● **TRY IT**
Please set down each line of the data again, unchanged.

MATERIAL PROVIDED Start Marker

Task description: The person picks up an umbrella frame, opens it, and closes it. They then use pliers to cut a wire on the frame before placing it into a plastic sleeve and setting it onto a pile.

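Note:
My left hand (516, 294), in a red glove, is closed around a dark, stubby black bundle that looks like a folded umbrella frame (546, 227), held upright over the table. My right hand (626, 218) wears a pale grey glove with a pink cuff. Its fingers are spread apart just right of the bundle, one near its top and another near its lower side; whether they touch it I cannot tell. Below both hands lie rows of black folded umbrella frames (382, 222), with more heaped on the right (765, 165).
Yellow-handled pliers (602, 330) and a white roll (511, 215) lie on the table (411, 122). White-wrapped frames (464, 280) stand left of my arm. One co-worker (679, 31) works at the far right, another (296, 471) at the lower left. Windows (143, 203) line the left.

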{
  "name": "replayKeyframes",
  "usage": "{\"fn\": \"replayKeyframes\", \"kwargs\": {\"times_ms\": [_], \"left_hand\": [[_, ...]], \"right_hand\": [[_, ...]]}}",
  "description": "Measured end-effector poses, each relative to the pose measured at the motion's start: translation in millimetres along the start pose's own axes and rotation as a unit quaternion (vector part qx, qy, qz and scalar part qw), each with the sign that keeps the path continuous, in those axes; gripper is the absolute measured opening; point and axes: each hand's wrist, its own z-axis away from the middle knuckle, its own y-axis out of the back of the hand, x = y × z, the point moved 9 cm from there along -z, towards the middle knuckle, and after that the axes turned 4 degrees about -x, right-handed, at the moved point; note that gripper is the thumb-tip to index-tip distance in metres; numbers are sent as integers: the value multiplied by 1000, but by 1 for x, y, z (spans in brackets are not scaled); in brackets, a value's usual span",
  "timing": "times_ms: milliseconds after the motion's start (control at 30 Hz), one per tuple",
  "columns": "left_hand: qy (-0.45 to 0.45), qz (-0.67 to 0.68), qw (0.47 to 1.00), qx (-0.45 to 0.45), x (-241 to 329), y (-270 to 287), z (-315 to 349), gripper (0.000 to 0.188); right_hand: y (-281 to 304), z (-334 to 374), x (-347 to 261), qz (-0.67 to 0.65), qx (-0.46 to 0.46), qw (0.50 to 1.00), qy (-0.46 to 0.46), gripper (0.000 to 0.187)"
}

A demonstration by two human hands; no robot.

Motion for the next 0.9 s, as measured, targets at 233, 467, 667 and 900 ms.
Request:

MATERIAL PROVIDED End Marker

● **ANSWER**
Task description: The person picks up an umbrella frame, opens it, and closes it. They then use pliers to cut a wire on the frame before placing it into a plastic sleeve and setting it onto a pile.

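Note:
My left hand (516, 294), in a red glove, is closed around a dark, stubby black bundle that looks like a folded umbrella frame (546, 227), held upright over the table. My right hand (626, 218) wears a pale grey glove with a pink cuff. Its fingers are spread apart just right of the bundle, one near its top and another near its lower side; whether they touch it I cannot tell. Below both hands lie rows of black folded umbrella frames (382, 222), with more heaped on the right (765, 165).
Yellow-handled pliers (602, 330) and a white roll (511, 215) lie on the table (411, 122). White-wrapped frames (464, 280) stand left of my arm. One co-worker (679, 31) works at the far right, another (296, 471) at the lower left. Windows (143, 203) line the left.
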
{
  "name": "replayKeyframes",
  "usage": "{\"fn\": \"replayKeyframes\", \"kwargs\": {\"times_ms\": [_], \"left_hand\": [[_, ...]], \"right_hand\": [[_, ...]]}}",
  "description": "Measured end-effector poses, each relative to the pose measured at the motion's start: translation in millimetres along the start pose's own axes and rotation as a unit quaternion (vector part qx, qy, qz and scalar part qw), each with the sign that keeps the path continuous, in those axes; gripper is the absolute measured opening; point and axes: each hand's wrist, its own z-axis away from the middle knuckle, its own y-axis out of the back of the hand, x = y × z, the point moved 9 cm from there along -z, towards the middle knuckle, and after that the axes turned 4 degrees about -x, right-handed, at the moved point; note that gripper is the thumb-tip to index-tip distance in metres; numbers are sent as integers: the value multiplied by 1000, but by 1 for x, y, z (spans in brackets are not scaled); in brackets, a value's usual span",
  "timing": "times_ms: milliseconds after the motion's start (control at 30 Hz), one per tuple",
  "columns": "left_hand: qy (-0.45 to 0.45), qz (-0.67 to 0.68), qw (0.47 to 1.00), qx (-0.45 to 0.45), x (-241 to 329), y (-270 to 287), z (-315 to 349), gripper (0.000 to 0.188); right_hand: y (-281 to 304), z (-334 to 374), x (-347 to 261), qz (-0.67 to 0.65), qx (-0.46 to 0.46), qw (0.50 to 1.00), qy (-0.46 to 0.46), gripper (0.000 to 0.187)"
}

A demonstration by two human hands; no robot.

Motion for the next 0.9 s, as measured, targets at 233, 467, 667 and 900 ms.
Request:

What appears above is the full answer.